PROVIDED RECORDS:
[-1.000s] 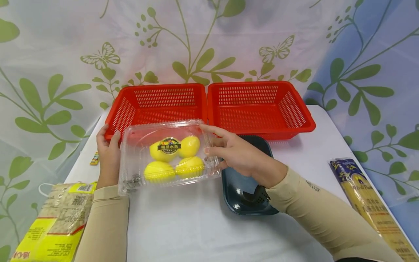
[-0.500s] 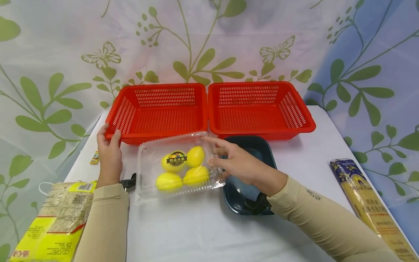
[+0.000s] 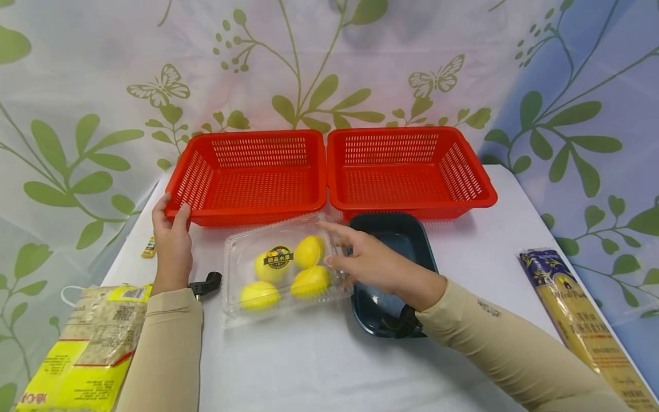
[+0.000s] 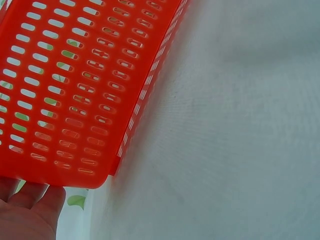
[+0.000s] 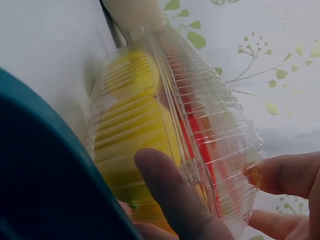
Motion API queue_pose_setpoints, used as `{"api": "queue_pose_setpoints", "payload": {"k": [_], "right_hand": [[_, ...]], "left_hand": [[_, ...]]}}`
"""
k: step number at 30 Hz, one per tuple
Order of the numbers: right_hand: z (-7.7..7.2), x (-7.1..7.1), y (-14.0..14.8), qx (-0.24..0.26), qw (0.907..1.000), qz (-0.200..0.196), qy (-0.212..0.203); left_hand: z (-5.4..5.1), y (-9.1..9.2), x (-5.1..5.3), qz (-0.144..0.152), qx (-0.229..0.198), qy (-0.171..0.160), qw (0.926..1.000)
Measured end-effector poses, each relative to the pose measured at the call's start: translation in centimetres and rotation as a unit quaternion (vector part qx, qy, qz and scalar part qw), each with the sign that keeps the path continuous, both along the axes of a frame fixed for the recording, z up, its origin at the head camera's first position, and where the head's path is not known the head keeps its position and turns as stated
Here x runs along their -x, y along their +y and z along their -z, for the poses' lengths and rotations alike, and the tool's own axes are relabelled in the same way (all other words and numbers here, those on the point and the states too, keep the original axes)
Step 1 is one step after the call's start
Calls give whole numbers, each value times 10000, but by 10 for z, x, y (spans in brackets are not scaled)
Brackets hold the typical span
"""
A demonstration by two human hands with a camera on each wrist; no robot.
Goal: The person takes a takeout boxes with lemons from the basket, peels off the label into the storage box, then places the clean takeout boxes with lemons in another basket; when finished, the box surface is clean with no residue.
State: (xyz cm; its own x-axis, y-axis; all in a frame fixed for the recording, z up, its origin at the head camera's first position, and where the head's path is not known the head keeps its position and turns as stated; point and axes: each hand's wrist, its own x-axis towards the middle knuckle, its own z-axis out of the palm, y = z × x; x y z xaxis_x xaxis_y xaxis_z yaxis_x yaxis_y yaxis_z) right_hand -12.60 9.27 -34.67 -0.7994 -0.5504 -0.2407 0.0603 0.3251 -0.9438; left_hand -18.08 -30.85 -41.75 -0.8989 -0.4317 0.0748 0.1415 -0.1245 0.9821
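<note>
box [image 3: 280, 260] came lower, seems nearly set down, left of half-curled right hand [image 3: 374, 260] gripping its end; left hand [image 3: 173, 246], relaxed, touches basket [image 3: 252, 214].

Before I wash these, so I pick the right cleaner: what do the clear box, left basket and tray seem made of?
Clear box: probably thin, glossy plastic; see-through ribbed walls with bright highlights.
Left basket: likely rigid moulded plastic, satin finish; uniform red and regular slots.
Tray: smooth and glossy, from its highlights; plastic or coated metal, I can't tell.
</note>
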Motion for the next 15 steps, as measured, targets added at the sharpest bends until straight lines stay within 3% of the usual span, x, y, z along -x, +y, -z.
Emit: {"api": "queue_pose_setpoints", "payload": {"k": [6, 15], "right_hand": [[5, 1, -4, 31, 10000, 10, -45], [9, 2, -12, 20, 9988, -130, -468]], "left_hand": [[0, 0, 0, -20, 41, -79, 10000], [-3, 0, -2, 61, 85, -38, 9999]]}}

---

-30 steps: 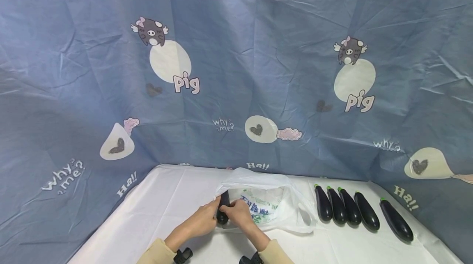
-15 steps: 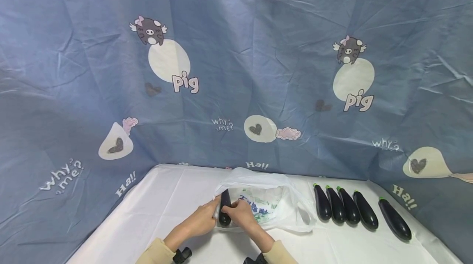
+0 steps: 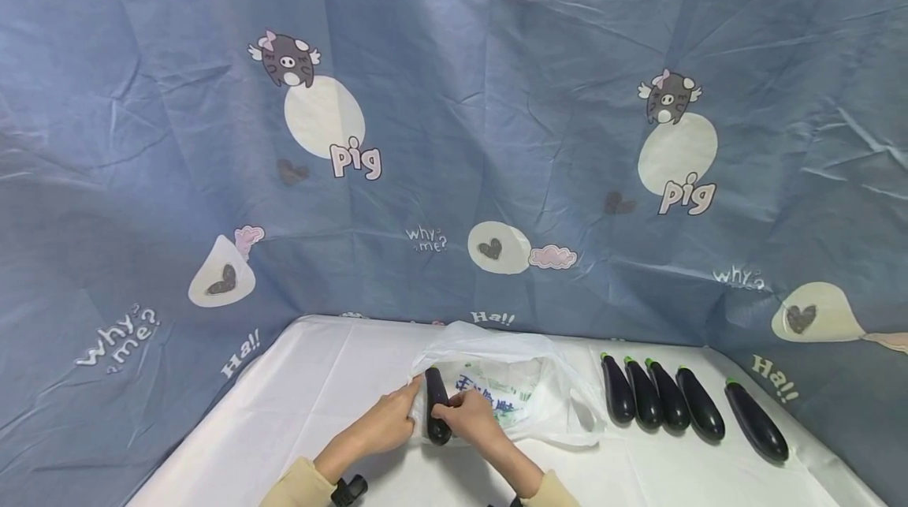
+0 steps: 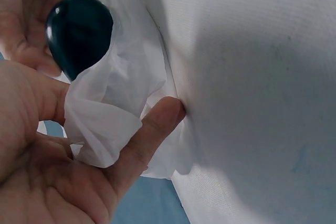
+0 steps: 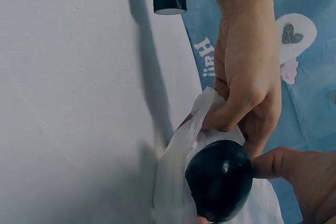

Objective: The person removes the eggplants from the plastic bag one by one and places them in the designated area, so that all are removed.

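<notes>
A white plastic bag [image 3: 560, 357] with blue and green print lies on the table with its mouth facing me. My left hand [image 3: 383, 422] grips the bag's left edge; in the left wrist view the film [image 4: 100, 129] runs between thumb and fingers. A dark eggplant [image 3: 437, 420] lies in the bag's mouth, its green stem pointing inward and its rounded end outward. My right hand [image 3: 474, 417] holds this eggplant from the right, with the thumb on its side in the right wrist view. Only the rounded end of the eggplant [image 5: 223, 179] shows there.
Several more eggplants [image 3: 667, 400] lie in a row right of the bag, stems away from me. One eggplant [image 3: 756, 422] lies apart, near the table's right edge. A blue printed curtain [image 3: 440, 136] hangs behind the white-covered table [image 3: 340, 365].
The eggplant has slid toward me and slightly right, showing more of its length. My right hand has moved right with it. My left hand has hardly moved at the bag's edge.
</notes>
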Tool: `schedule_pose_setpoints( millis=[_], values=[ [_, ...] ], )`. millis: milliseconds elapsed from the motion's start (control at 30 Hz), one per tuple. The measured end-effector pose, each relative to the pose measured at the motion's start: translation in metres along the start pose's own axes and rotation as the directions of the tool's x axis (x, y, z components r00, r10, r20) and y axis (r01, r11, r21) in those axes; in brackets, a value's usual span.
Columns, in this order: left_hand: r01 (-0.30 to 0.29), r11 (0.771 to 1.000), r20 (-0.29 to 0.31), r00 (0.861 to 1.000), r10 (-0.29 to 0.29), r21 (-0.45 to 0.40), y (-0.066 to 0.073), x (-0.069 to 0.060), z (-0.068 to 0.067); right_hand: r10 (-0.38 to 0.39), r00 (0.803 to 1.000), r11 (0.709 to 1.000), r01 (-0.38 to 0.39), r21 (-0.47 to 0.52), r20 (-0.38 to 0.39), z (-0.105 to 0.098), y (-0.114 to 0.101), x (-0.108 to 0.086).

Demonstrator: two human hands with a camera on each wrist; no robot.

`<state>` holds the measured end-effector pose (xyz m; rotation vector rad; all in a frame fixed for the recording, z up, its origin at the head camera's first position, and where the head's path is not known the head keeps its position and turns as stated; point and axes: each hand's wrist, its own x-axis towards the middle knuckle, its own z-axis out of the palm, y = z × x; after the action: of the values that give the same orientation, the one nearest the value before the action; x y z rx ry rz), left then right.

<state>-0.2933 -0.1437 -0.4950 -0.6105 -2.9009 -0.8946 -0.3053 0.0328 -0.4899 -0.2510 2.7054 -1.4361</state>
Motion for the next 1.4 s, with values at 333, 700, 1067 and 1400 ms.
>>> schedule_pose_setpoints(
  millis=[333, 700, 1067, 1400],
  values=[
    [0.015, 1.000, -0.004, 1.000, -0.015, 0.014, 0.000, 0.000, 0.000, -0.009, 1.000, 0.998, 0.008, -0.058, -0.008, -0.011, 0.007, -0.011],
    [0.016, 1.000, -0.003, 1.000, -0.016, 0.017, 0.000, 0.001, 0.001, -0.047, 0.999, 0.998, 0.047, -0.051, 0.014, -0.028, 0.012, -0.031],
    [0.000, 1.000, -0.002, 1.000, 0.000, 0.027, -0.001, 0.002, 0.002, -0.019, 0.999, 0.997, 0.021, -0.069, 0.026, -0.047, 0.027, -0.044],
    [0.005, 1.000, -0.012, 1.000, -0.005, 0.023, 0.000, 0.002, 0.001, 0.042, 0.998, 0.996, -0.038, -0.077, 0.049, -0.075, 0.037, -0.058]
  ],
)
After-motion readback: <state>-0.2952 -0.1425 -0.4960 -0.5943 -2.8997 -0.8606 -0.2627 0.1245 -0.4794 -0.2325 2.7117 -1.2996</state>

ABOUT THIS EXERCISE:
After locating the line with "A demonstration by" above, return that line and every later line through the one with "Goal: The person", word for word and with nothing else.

RESPONSE FOR THIS EXERCISE:
A demonstration by two human hands with a camera on each wrist; no robot.
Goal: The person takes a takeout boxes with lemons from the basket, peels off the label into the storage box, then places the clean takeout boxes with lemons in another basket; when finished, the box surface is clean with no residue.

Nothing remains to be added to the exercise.